Eine Odyssee zu allen nur erdenklichen Spezialisten, unzählige Experimente mit Schmerzmitteln aller Stärkegrade und mehrere Versuche mit Alternativmedizin schienen ebenfalls keine Besserung zu bringen. Die gute Frau litt und wurde von Tag zu Tag deprimierter. Als irgendjemand Cannabis erwähnte, war sie skeptisch, denn sie hatte ja schon alles versucht und jegliche Hoffnung verloren. Aber das vielverheissende Kraut wurde bei der Krankenkasse beantragt und bewilligt.

Überraschenderweise trudelten gleichzeitig mit der ersten Lieferung des Wundermittels fast alle erwachsenen Enkel ein, die während dem Corona-Shutdown ferngeblieben waren. Nun erinnerten sie sich wieder ihrer Grosseltern, und während noch vor Kurzem das Virus eine willkommene Ausrede bot, um fernzubleiben, brannten nun alle plötzlich darauf, die Grosseltern zu besuchen. Die Enkel bewunderten die Lieferung, eine Handvoll sauber gerollter Joints für die kommende Woche.
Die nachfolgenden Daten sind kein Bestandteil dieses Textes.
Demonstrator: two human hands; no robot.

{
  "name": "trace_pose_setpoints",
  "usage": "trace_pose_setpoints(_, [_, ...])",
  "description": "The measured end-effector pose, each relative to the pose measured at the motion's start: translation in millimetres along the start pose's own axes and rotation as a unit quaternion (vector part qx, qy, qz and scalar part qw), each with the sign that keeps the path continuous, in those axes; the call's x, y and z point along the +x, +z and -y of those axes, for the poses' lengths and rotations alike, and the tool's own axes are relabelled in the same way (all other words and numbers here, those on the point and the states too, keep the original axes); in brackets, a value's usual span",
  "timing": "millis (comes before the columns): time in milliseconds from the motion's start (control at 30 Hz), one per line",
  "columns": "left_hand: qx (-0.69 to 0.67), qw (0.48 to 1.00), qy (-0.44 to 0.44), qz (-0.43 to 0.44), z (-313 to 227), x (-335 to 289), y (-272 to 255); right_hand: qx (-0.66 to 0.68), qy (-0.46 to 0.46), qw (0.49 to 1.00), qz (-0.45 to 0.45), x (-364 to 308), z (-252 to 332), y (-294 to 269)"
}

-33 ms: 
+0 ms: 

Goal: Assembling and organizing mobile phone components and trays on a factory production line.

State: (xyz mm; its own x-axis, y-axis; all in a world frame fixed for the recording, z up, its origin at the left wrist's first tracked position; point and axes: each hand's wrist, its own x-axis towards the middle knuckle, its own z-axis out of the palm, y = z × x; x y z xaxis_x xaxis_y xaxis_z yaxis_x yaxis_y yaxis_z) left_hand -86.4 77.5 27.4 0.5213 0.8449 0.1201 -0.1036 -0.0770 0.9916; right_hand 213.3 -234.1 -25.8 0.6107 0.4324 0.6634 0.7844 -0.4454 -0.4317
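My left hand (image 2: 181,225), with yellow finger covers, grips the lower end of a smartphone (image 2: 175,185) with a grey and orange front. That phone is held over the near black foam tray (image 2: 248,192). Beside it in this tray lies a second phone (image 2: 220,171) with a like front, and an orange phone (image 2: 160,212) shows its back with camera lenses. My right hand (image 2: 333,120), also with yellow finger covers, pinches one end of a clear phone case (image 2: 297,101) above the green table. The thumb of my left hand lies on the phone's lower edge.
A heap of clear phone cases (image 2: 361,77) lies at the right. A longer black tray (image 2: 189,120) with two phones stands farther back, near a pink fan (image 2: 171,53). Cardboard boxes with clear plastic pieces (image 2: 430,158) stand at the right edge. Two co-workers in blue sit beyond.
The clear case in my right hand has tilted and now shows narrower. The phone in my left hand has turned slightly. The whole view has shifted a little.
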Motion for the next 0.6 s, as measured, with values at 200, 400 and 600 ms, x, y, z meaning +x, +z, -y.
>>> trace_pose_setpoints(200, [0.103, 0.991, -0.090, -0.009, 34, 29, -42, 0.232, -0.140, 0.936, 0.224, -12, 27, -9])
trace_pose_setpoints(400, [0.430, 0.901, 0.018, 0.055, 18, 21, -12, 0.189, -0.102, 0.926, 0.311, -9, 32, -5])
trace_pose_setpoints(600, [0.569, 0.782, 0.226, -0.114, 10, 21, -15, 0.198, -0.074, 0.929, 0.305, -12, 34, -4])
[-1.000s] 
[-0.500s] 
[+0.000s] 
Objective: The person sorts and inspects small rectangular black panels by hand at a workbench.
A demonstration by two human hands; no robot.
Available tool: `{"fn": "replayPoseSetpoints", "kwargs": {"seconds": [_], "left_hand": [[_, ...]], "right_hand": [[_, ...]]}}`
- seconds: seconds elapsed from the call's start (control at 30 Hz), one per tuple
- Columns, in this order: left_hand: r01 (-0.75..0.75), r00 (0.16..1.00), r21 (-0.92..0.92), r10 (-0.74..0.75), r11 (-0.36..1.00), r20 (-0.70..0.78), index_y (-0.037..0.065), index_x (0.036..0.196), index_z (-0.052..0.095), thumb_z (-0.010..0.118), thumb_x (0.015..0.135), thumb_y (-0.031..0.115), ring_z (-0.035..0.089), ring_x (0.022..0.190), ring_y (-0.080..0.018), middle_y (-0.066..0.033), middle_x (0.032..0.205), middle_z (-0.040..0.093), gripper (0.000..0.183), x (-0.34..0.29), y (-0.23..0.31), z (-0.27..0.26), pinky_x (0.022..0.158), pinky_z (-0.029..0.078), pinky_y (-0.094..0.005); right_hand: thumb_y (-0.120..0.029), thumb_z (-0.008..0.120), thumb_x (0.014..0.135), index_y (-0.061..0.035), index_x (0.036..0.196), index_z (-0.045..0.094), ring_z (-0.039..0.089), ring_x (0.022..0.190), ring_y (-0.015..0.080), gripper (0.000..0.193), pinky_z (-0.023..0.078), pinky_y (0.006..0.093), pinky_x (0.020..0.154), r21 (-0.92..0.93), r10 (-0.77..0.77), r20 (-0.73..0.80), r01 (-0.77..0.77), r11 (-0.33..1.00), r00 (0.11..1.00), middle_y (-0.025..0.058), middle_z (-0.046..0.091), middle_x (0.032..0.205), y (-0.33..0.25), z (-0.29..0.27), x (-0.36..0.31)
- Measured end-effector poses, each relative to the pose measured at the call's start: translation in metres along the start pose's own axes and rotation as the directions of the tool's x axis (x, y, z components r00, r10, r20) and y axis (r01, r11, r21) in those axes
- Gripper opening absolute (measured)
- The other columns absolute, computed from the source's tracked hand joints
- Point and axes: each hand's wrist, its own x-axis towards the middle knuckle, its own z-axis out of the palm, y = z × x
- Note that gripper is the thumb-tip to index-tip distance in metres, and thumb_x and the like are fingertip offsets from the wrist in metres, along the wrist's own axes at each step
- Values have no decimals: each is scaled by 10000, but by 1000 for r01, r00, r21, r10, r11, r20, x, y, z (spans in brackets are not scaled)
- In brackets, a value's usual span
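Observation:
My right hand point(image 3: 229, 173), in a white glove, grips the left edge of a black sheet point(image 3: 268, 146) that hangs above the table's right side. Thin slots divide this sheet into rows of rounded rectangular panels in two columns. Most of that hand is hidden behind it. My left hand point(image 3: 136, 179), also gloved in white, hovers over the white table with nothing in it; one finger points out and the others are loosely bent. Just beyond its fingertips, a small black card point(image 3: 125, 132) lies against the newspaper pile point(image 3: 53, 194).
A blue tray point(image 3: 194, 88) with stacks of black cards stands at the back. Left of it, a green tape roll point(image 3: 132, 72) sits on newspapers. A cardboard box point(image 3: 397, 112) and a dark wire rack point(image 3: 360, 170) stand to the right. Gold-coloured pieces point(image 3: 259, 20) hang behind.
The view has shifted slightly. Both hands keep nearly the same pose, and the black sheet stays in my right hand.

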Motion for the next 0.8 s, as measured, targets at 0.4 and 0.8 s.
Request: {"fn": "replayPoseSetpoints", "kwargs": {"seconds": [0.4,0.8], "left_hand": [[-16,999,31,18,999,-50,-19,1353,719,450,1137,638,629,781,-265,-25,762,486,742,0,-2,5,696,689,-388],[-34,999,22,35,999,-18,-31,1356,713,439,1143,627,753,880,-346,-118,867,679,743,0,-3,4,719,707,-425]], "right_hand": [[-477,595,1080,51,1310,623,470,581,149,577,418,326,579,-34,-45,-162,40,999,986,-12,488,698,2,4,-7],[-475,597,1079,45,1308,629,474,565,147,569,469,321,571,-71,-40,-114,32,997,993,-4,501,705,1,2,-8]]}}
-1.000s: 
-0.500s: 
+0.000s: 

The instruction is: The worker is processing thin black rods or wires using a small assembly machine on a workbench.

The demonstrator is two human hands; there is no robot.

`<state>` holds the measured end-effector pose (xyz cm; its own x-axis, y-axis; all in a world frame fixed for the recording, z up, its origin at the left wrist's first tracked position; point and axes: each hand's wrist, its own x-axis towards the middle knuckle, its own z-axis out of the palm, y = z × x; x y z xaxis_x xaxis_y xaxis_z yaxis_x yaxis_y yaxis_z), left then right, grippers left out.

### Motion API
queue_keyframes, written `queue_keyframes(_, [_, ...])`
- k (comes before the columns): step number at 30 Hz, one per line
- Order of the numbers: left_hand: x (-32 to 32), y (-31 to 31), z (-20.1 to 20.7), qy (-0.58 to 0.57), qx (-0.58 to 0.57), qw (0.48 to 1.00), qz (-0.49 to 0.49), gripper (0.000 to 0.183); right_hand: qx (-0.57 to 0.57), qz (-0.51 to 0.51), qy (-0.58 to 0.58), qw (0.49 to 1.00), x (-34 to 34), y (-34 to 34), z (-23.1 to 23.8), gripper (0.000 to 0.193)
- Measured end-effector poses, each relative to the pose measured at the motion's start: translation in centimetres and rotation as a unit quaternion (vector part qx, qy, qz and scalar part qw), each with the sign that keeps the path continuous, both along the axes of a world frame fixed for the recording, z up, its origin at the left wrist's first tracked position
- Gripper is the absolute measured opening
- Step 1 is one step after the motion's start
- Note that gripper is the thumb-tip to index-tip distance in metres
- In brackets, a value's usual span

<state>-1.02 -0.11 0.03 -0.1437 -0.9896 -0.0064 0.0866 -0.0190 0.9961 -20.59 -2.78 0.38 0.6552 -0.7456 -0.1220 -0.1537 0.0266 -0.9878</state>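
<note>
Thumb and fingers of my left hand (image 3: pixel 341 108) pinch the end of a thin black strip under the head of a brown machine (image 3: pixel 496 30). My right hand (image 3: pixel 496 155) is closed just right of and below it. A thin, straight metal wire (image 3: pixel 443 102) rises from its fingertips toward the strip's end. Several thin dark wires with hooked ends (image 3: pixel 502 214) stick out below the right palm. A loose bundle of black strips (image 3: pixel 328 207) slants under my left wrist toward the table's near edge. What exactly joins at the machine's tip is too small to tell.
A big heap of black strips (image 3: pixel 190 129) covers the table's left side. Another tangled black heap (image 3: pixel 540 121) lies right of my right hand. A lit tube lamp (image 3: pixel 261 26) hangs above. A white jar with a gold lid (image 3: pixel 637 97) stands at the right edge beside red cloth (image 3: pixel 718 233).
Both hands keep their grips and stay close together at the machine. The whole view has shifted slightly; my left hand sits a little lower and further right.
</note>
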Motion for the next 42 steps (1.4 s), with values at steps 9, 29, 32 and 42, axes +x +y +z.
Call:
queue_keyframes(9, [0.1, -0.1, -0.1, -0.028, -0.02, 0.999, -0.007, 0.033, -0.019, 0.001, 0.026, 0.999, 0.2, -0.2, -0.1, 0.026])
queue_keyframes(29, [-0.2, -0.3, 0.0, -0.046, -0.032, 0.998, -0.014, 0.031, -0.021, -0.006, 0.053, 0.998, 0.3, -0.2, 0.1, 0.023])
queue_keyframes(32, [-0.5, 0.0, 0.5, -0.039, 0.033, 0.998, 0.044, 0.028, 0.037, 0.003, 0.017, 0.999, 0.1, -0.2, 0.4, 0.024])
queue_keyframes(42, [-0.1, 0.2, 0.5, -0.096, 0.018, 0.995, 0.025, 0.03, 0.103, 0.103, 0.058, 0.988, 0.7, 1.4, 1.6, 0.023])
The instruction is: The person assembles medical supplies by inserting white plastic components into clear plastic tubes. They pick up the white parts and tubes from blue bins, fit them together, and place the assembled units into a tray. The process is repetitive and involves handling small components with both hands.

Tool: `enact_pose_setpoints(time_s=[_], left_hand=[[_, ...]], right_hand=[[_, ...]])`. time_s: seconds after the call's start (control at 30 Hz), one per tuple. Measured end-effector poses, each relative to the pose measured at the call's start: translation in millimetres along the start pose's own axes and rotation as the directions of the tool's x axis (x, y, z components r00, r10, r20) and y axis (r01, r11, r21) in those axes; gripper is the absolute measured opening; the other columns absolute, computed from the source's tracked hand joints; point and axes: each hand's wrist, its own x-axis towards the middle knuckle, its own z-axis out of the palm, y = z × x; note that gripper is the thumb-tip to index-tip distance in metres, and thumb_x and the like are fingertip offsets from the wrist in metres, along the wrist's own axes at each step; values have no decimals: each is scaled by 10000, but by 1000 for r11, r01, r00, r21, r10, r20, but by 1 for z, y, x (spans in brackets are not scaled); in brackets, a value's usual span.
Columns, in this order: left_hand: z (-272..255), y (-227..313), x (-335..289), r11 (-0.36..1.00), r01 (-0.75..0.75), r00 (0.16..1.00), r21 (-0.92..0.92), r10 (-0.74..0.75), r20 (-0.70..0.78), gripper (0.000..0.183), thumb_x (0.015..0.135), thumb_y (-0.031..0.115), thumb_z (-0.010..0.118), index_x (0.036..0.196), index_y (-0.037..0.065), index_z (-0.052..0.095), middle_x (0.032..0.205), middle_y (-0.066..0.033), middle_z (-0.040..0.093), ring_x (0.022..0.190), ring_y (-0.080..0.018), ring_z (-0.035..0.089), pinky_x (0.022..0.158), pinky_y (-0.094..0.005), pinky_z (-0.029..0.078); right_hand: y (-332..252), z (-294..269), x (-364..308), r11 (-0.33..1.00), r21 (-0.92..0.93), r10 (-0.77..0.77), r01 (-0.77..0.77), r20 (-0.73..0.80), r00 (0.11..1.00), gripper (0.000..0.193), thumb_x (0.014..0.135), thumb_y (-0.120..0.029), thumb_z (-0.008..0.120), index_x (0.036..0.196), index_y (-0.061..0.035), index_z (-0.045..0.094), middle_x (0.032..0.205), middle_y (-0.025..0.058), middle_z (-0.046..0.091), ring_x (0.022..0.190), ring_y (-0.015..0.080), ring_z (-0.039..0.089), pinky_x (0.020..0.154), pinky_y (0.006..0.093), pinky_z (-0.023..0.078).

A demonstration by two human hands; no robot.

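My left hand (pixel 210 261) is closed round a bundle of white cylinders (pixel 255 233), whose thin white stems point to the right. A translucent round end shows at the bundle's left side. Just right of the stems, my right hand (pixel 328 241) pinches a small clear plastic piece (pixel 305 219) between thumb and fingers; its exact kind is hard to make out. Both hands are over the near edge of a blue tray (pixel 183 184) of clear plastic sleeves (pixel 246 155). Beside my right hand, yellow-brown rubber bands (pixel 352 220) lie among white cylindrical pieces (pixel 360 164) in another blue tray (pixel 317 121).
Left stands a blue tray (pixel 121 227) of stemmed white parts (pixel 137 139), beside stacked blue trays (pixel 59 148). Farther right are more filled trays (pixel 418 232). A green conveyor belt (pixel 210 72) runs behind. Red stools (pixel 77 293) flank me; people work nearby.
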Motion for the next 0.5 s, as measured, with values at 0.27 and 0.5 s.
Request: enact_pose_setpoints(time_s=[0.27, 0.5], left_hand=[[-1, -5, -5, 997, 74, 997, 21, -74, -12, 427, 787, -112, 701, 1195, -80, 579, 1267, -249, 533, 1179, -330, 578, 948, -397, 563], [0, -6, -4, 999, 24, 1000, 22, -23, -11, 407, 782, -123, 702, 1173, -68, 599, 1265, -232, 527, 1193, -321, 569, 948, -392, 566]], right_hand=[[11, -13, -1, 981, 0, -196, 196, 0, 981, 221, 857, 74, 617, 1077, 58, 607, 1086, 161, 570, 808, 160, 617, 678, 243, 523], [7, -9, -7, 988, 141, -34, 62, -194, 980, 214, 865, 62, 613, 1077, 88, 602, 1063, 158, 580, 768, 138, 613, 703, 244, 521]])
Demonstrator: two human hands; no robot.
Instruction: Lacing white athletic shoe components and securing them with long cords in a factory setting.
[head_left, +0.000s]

Umgehend liessen sie den ersten Joint kreisen, lachten über Savta, die nur einmal zögernd daran zog und verbrachten zusammen einige lustige Stunden. Am nächsten Tag tauchte ein professioneller Instrukteur der Cannabis-Firma auf und wies das Grosi geduldig in die Zubereitung und das richtige Rauchen der Joints ein. Die Jungen staunten nicht schlecht – da war jemand tatsächlich schlauer als sie! Nicht nur schien er auf dem Gebiet ein beachtenswertes Wissen zu haben, er machte aus der Raucherei sogar eine bezahlte Vollzeitbeschäftigung!

Nun geben sich die Enkel bei meinen Schwiegereltern die Klinke in die Hand. Der Gedanke, dass das Grosi in einer Schublade reines Cannabis ansammelt, während sie auf dem illegalen Markt für weniger starkes Zeug Unsummen hinblättern, bringt die Jungen auf kreative Ideen. Fast täglich kommen sie bei den Schwiegereltern zusammen und übertreffen sich mit Einsatzbereitschaft für die Senioren. Sie essen und reden mit ihnen, spielen mit ihnen Karten und gehen für sie einkaufen. Bei allem Eifer vergessen sie nicht, immer schön nach Krümeln Ausschau zu halten.

Meiner Schwiegermutter geht es schon merklich besser. Die Schmerzen haben deutlich nachgelassen – obwohl Grosi das Kraut nach den ersten Versuchen nicht mehr angerührt, sondern in einer gut versteckten Schublade weggesperrt hat.

4 Kommentare:

canadaeinfach hat gesagt…

Cleverer Schachzug vom Grosi und herrliche Geschichte! Hier in Canada würde das zur Familienzusammenführung nicht mehr funktionieren, seit an jeder Ecke ein offizieller Cannabisladen zu finden ist...

Yael Levy hat gesagt…

Liebe canadaeinfach,
Bei uns warten viele auch sehnlichst auf offizielle Cannabisläden. Bis es soweit ist, werden sie aber noch bei den Grosseltern Krümel suchen und das ist für alle Generationen gut!
Liebe Grüsse
Yael

Schreibschaukel hat gesagt…

Eine köstliche Geschichte! Gut, geht es der Safta auch ohne high zu sein wieder besser. Und die wieder steigenden Besucherzahlen helfen sicher auch.